結婚詐欺③
詐欺をする側、される側、それぞれから聞いた話を書いた。
では、こういった詐欺に遭わないために、
どうすればいいのだろうか?
これは、そのひとの生き方そのものを、
問われるところではないかと、俺は思う。
たとえば、俺のところに相談にくるのは、
家族のなかでも圧倒的に母親が多いわけであるが、
なかには、仕事をもち、バリバリ働いている母親もいる。
彼女たちがもってくる相談というのは、
仕事に夢中になりすぎて家庭をかえりみなかった結果、
気づいたときには、子供が心の病気になっていたケースや、
犯罪を犯していることに気づかなかった…というケースである。
子供が手の着けられない状態になっているのだが、
夫はアテにならない(あるいはすでに離婚している)ために、
母親自身の仕事やキャリアにも影響が出てきている。
そういう母親は、相談の最中に、
「子供なんか産まなければよかった」と嘆く。
「産むつもりはなかったけど、出来ちゃったから」と言う親もいる。
「子供なんか…」という言い分に同調するつもりはないが、
たしかに俺からみても、こういう母親たちは、
家事育児よりも働くほうが向いているな…と思わせるものをもっている。
仕事の話になると、正しいことを理路整然と語り、
上司や部下にも臆せずものを言ったりして、金も稼いでいる。
その一方で、自分の子供に対しては何も言えずに、
小さくなっているからだ。
このタイプの母親は、それこそ昨日のB子さんの話ではないが、
子供が好きで、欲しくて産んだというよりは、
「女性に生まれたからには子供を産むべき」という固定観念や、
夫や、夫の親族の手前、子孫を残さなければという世間体、
あるいは出来ちゃったから…と、
そういうものに縛られて、子供を産んだように見える。
働いている母親やシングルマザーが、
みんなそうだと言いたいわけではない。
忙しくとも、子供に愛情を伝え、しっかり向き合ってきた家庭では、
一時的に問題が起きることはあっても、必ず解決できる。
でもそうじゃない、いくところまでいってしまった家族(子供)というのは、
やはり、本能的な愛情の部分が欠落している。
何千件という家族を見てきた俺は、そう感じる。
こんなことを書くと、非難を浴びるかもしれないが、
ひとには向き不向きがあると、俺は思う。
家庭におさまりきらないひと、子育てに向いていないひとも、
世の中にはいるのである。
それは女性に限ったことではなく、男性も同じだ。
(専業主夫という言葉があるくらいだからな)
人間として生まれてきたからといって、
誰もが自動的にマトモな親になれるとは限らないのだ。
そもそも、女性だから結婚しなければならないとか、
子供を産まなければならないという縛り自体、
男女平等のこの時代には、まったくそぐわない。
だけどその一方で、自治体ぐるみで「婚活」などと騒ぎたて、
結婚をあおるようなサービスやCM、テレビ番組も、本当に多い。
「自分はどう生きるべきか」「自分の使命とは何か」
そういうことに真剣に向き合わずに生きていると、
簡単に世間体や周囲の声に惑わされてしまいかねないし、
B子さんのように、詐欺師にひっかかることすらある。
「そんなこと言われても、何がなんでも結婚したい!」
と思うひともいるかもしれない。
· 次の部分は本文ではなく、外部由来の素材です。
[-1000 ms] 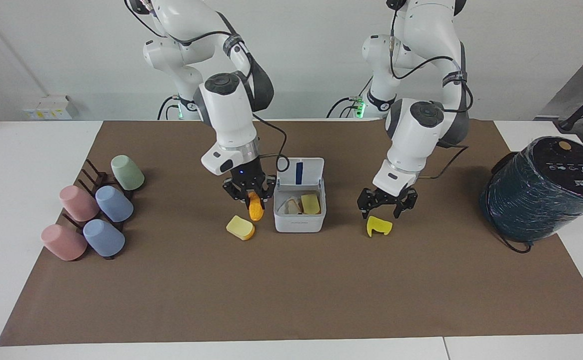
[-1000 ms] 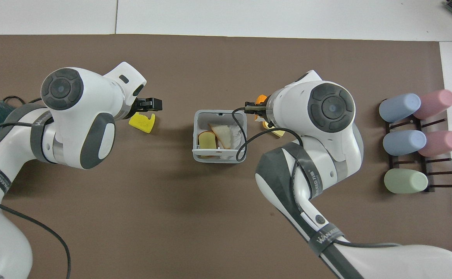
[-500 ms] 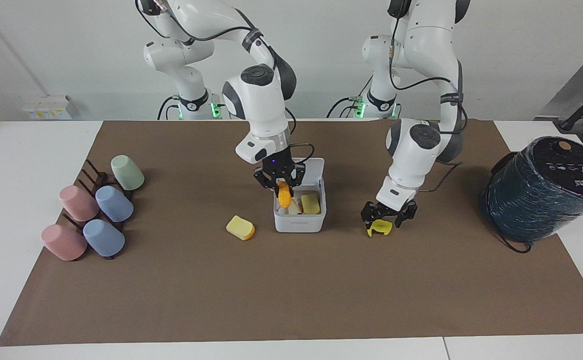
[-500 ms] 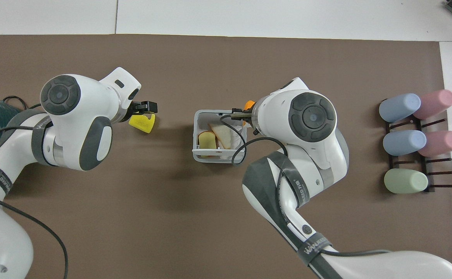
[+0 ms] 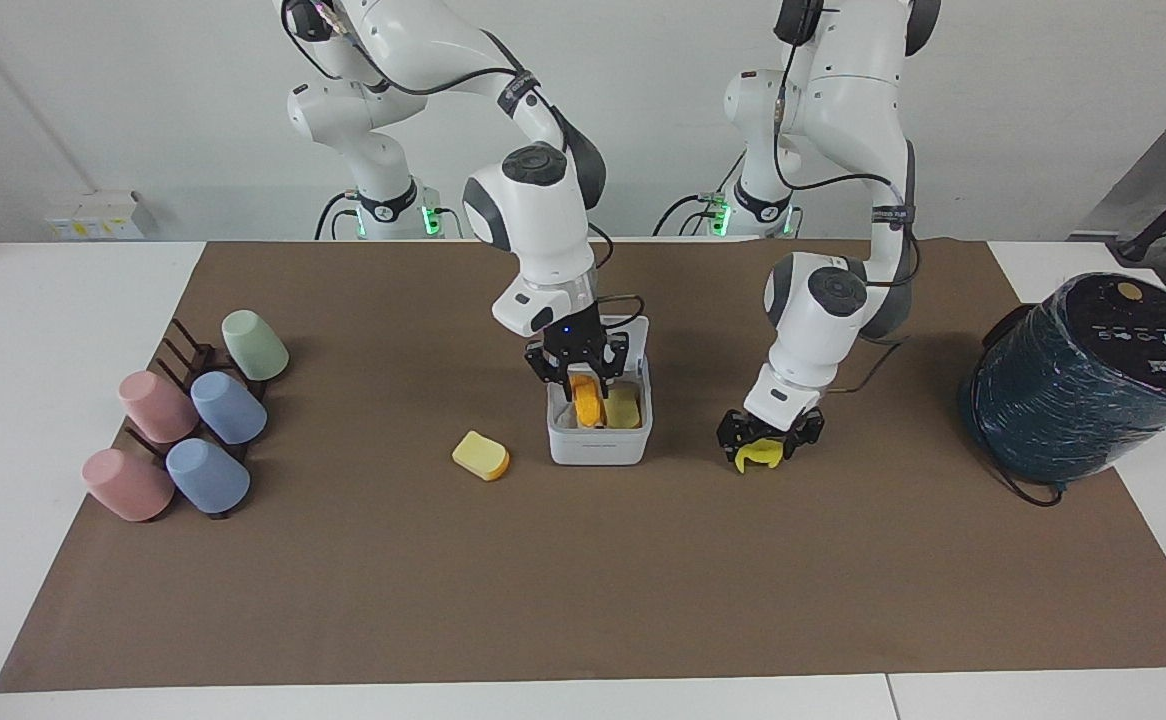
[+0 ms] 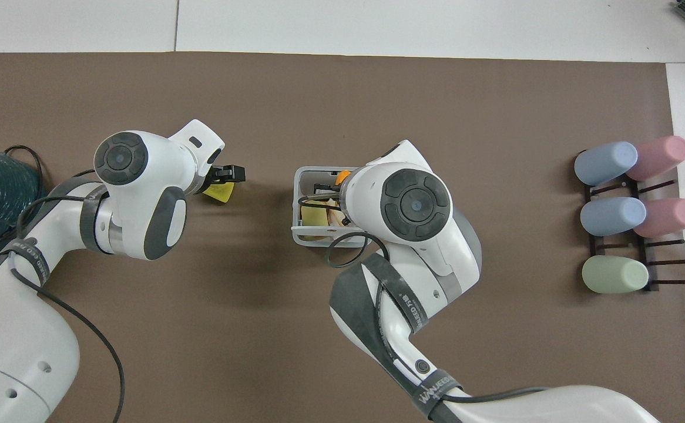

それならばいっそ、
自分の地元で、相手を探したほうがいいんじゃない、と俺は言いたい。
なんでかと言うと、詐欺男Aが、
警察に捕まった理由の一つとして、こんなことを言っていたのだ。
「相手の女性の家族に会ったときに、父親に『コイツ、なんかおかしいぞ』と思われて、
そこから足がつきました」
それだったら、同じ地元で生まれ育ち、
お互いを家族ぐるみでよく知っているようなひとや、
同じ文化、風習のなかで育ったひと(カルチャー=DNAだからな!)、
そういうひとと家庭をもったほうが、よっぽど安心感がある。
だけど悲しいかな、
地元を捨てて、都会に出てきたような上昇志向の強い女性や、
地元の親兄弟とは折り合いが悪くて、疎遠になっている…
そういう女性のほうが、詐欺師のターゲットになりやすいのも事実なんだよな。
しつこいようだが、俺の見聞きしたことを参考に、
若い女性陣には最大の心の予防をしてもらいたい。